Infection with HIV-2 is associated with slower disease progression, low plasma viral loads, and little or no signs or symptoms. Although epicenter of HIV-2 epidemic is believed to be in West Africa, over the years it has spread to other parts of Africa, Europe, United States, as well as India. In India, the prevalence of HIV-2 ranges between 0.29% and 0.8% 1 –3 of about 2.1 million HIV infected individuals with estimated 11,500 HIV-2 infections. 4 Antiretroviral therapy (ART) differs for HIV-2 infection as the virus possesses natural resistance to non-nucleoside reverse transcriptase inhibitors (NNRTIs). 5 Most studies on drug resistance are focused mainly on HIV-1 while limited information exists with regard to HIV-2 due to its low prevalence. Hence, it is difficult to monitor the effectiveness of treatment in HIV-2 infected individuals.

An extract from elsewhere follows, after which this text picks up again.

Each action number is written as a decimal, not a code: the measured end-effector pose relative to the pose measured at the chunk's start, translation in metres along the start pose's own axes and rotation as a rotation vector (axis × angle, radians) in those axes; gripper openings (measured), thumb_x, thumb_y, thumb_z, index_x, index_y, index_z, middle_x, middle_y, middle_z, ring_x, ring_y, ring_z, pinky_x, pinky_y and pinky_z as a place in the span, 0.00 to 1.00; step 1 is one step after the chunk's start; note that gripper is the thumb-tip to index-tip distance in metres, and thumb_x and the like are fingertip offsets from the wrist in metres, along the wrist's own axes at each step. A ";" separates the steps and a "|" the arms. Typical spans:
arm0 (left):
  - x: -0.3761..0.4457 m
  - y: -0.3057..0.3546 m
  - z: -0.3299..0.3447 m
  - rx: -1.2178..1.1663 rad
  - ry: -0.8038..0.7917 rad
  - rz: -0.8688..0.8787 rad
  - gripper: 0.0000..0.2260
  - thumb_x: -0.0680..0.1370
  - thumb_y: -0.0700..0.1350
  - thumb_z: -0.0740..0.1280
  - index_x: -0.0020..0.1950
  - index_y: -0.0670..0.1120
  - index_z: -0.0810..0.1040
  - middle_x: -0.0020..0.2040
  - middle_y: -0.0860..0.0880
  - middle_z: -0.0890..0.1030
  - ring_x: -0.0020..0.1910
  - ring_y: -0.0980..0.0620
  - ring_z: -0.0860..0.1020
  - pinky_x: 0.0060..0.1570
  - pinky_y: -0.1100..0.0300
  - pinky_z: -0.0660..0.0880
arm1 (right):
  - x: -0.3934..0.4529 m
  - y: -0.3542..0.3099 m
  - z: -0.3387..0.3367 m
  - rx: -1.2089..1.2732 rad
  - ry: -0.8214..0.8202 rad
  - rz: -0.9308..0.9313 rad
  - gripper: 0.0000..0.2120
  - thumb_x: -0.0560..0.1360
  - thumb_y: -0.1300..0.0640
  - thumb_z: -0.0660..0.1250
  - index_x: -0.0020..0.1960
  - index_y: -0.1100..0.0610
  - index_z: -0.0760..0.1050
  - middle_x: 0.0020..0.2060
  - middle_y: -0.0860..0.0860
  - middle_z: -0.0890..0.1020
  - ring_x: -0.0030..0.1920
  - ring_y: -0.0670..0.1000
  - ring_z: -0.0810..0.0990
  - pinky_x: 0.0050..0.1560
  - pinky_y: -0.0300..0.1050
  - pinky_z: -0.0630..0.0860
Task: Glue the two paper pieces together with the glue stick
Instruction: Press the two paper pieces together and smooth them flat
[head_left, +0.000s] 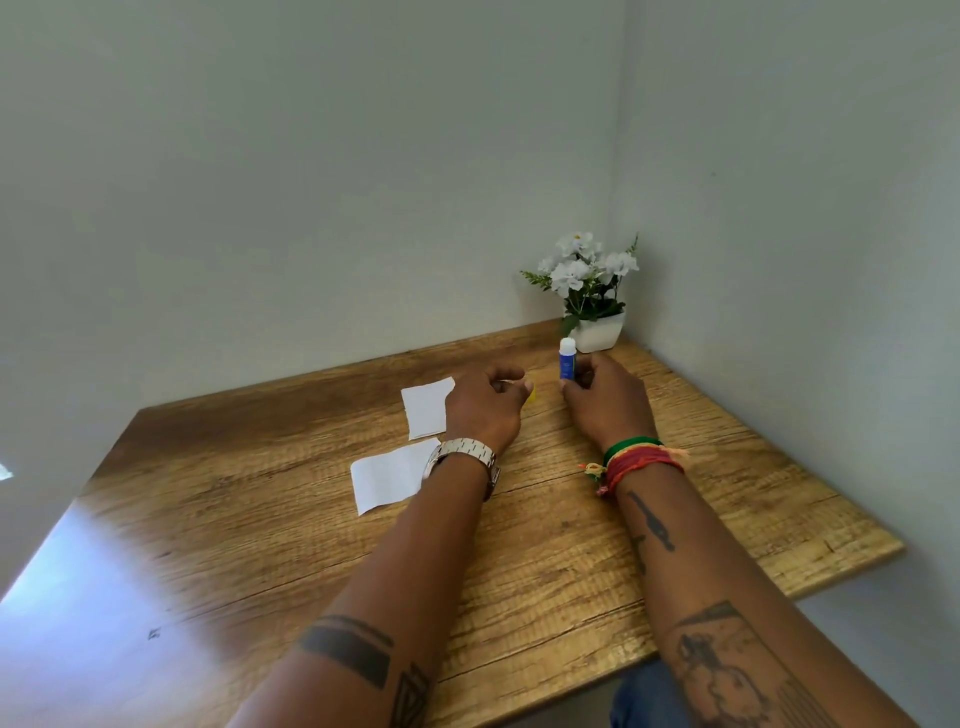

The Indian ART guidelines for HIV-2 include two nucleoside reverse transcriptase inhibitors (NRTIs), tenofovir (TDF) and lamivudine (3TC), along with protease inhibitors (PIs), lopinavir boosted ritonavir (LPV/r) in first line, and raltegravir (RAL) with boosted darunavir (DRV) in second line. These limited treatment options make it imperative to know the drug resistance before initiating the ART. Use of PIs and NRTIs makes it important to study the pol gene of HIV-2. Understanding the drug resistance in treatment naive individuals serves important criteria to be considered while determining the treatment policies. Data on the primary drug resistance in HIV-2 infected individuals are not available from India. Hence, in this study, we assessed the presence of drug resistance to NRTIs and PIs in ART naive HIV-2 infected individuals through sequencing the pol gene of HIV-2. The sequence analysis of pol gene showed presence of two unique residues in the protease gene that are specific for Indian HIV-2 viruses. Furthermore, the phylogenetic analysis of all samples confirmed that they belong to HIV-2 subtype A.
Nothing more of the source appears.